Culture

We strive to build an interdisciplinary team working at the domain of health, using deep learning, NLP, and neuroscience. Our core values are:

  • Experimental:  We value scientific rigor, focusing on researching under strong scientific grounds and conducting sound experiments that provide definitive and repeatable findings.  
  • Computational:  Our scientific nature is to use algorithms, mathematical models, strong theoretical background, and strong coding skills.

Lab Entry

We welcomed students from all disciplines but those with a huge passion for research.  All Master/Ph.D. students are required to publish at top-tier conferences/journals:  HCI (CHI, UIST),  NLP (ACL, EMNLP),  Brain (Neurocomputing, Journal of Neural Engineering).

Focus Area

Our lab focus area can be explained by the data we worked on mostly: 1) neuroimages (e.g., fMRI), 2) EEG signals, and 3) language.

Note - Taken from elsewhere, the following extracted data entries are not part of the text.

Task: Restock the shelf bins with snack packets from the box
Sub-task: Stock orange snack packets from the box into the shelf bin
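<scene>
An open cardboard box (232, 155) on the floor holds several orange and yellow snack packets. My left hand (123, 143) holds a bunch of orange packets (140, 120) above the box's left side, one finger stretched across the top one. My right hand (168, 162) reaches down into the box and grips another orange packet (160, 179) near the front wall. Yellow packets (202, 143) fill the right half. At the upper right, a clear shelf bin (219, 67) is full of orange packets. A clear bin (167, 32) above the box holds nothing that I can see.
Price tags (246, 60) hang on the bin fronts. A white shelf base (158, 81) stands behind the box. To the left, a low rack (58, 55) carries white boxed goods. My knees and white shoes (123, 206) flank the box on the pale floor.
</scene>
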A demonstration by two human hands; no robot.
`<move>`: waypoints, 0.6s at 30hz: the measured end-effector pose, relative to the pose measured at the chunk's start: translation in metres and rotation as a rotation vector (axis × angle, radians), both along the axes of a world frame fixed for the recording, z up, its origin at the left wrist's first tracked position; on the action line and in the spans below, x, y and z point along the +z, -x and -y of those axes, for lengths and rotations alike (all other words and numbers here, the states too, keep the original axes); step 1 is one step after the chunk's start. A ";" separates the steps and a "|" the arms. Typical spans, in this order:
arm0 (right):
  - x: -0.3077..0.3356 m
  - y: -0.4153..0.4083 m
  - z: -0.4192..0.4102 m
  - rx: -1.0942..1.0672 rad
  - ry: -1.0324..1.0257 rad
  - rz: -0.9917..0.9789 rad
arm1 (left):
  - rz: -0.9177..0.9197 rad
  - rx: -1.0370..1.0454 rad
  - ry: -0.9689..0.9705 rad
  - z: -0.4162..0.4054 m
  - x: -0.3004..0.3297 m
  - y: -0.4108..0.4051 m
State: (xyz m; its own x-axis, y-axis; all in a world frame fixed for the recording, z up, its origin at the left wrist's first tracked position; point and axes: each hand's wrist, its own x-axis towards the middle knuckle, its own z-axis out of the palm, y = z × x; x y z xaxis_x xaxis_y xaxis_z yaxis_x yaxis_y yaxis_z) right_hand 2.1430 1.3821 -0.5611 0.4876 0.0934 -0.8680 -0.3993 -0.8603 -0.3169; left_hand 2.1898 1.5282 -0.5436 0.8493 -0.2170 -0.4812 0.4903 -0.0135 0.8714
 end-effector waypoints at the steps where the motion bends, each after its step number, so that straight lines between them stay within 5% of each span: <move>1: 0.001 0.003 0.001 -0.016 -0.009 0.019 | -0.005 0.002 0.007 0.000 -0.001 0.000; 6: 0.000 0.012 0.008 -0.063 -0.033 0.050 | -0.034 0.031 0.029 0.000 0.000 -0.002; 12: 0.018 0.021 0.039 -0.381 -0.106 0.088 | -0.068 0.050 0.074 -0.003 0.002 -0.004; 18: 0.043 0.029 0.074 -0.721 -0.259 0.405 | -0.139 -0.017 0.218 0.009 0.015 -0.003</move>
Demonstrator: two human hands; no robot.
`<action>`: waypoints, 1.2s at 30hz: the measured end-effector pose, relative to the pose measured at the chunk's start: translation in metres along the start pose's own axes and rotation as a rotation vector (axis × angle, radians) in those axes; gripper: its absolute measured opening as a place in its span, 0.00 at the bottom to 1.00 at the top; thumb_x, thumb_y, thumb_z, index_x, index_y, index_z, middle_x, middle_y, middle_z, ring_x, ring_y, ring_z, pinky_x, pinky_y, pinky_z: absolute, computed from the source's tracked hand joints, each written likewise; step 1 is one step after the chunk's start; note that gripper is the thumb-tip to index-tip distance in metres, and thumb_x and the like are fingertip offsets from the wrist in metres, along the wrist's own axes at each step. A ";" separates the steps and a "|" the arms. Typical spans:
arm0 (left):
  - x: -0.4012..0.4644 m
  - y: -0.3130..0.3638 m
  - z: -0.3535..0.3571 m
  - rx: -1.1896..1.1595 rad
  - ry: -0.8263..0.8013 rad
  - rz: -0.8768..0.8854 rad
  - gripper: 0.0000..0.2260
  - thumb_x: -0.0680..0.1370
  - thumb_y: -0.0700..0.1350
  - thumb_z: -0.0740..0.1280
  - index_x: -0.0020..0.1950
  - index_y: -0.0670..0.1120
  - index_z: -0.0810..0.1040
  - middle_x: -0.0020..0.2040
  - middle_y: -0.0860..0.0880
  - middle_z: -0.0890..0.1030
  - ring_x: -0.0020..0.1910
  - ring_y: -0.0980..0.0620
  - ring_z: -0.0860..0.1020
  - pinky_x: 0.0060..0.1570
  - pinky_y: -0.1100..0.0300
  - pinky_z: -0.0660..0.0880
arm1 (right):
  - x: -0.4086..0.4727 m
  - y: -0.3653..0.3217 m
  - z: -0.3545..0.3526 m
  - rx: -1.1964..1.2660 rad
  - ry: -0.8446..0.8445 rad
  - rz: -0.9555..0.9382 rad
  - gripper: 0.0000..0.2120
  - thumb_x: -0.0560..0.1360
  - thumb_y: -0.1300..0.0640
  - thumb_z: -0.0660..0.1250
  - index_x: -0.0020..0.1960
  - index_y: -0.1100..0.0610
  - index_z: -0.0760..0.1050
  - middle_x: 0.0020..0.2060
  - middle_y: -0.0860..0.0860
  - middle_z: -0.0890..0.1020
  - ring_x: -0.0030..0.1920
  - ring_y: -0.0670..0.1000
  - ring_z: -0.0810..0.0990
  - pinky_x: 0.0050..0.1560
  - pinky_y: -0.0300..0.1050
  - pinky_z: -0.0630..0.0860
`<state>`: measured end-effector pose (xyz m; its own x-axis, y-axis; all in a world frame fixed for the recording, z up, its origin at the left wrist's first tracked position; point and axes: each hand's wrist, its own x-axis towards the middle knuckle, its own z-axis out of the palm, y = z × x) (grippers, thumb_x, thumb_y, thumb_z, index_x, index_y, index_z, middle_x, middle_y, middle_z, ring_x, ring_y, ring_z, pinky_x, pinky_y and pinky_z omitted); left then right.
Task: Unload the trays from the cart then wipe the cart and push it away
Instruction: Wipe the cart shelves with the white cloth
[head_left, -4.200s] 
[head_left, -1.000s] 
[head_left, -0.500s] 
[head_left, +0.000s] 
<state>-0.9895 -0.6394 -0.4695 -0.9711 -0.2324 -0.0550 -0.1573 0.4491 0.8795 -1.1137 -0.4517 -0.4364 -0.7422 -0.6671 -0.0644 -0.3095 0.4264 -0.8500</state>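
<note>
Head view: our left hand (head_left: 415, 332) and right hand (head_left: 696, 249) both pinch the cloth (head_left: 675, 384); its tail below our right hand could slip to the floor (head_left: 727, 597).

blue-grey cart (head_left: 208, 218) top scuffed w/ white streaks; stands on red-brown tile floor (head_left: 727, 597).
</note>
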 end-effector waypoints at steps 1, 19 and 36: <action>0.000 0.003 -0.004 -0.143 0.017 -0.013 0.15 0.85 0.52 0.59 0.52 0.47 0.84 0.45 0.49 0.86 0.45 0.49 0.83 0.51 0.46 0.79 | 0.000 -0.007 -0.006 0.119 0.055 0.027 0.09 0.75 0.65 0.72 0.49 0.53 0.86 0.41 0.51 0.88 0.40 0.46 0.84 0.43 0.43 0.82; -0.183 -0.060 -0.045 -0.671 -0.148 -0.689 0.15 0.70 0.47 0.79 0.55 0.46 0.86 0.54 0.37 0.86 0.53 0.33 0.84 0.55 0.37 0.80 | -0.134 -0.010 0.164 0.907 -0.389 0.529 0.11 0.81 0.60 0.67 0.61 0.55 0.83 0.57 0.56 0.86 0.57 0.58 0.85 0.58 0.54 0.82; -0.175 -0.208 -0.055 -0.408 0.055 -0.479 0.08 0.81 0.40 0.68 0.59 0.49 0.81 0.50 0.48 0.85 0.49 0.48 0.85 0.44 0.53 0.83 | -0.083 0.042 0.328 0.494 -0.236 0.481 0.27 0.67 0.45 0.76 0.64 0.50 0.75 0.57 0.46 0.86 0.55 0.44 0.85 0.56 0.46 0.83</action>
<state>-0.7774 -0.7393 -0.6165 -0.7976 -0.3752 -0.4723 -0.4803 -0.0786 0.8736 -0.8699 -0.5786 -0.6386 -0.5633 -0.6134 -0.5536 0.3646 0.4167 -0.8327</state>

Although these focus areas are slightly different in their data structures, our lab views them from these shared research challenges:

  • Few-shot learning - contributes to the development of a model that can learn quickly.  There are many proposed ways such as transfer learning, meta-learning, and multi-task learning.
     
  • Reinforcement learning - contributes to the use of reinforcement learning for more effective training.   In backpropagation-based learning, one has to define a loss function.  However, it is also possible to optimize a model through behavioral rewards.  For example, in text generation, since the ROUGE score is non-differentiable, it may be wise to use reinforcement learning instead to optimize such a score.
     
  • Cross-modal learning - contributes to learning the alignment or mapping function between different modalities.  For example, converting fMRI images to face images, EEG signals to stimuli images, text to images, or vice versa.  In such a model, one has to work with generative adversarial networks or diffusion networks.
     
  • Explainable AI - trying to understand where knowledge lives in the neural network.   The question is a bit scientific, but in a practical sense, sometimes the model messes up and we want to know how to change it.  Another practical question is why the neural network suggests the decision, which could help domains like medical or business better understand.
     
  • Neural Architecture Search: contributes to the automatic finding of the optimal micro-and macro architecture for the neural network through pruning and reinforcement learning.
     
  • Applications - contributes to the creative use and comparison of existing techniques on unsolved industrial/practical real-world problems.  Examples:  EEG (e.g., cognitive enhancements, motor Imagery, emotion/cognition recognition, BCI spellers), Text (e.g., summarization, depression identification, social media analysis), fMRI (e.g., diagnosis).